Book Review: Sensuous Knowledge by Minna Salami

Book Review: Sensuous Knowledge by Minna Salami

The Beginning of the End of the World. 

Written by: Rebecca Emiru

I am so tired of waiting, 
Aren’t you, 
For the world to become good
And beautiful and kind? 
Let us take a knife
And cut the world in two – 
And see what worms are eating
At the rind. 

– Langston Hughes, “Tired”

What can I do?
One must begin somewhere. 
Begin what? 
The only thing in the world worth beginning: 
The End of the world of course.

Aimé Césaire, Notebook of a Return to the Native Land

Sensuous Knowledge: A Black Feminist Approach for Everyone is the first book by Minna Salami, feminist critic, essayist and founder of the award-winning blog MsAfropolitan. In Sensuous Knowledge, Salami covers universal subjects like knowledge, power, decolonization, Blackness and beauty through an African-centered Black feminist perspective. She does this not to argue for the validity of her perspectives but simply because they are hers. Salami explores how concepts that we perceive as knowledge change “when you think about them with women’s ways of knowing, Black feminist theory, and African knowledge systems at the center.”
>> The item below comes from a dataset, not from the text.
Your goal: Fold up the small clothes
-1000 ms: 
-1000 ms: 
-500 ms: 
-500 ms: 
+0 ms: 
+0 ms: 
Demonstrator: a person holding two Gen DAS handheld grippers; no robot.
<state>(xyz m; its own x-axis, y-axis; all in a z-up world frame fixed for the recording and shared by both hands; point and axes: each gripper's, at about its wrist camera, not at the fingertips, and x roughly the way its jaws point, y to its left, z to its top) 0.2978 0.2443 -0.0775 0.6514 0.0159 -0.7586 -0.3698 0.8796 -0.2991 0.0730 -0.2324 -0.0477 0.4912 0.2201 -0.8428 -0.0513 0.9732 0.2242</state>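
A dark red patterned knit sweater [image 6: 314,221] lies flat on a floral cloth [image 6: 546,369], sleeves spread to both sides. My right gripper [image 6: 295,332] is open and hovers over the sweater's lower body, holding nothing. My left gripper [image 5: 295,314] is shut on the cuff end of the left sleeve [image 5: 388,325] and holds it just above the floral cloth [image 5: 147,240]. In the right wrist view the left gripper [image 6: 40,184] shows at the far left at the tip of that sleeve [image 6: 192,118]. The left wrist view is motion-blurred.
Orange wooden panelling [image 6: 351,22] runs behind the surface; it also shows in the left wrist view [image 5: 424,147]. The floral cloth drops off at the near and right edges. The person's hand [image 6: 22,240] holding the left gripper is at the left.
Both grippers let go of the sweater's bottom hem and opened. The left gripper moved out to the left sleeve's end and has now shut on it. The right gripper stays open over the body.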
The result is an exciting series of essays packed into a small-but-rich book full of nuance and interdisciplinary connections — Salami touches on the Yoruba concepts of intellectual and emotional intelligence in ogbon-ori and obon-inu; an extended discussion of Lauryn Hill’s Unplugged album and encompasses the journeys of the rivers Yangtze, Thames and Niger.

Salami is interested in how the narrative of a story produces the structure, rather than the structure itself. While the book is full of images and anecdotes, it dwells on concepts. Discussing narrative and structure, Salami says, “The two are, of course, closely tied; the structural and political systems of white supremacy, capitalism, neoliberalism and imperialism are the raison d’être of Europatriarchal Knowledge. The point of labeling it this way is, however, to distinguish the narrative from the structures that it creates so that we can, hopefully, explore if a different narrative would consequently produce a different structure. Basically, to change the structure, we first need to change the story about the structure.”

Sensuous Knowledge follows a Black and diasporic tradition of liberation through transformation, in this case by transforming the story. How can we see clearly the worms that are eating away at the rind of this world as Hughes wrote? How can we end this world to build the new one as Césaire’s character asked? What fundamental changes are needed and how? Salami’s answer is this: “The more we understand that knowledge is an ecosystem that reflects interbeing, and that flourishes when our relationships flourish, whether they are relationships with facts, with nature, or with people, the more our world expands.” 

The book was released four days after the WHO declared the coronavirus outbreak a pandemic, and two days after Breonna Taylor was killed by police in Louisville, Kentucky. The gaping holes in our political, economic, cultural and social systems are once again exposed. But it can be overwhelming to imagine a better world. Salami’s book offers a positive and actionable alternative, a vision of an attainable and beautiful future.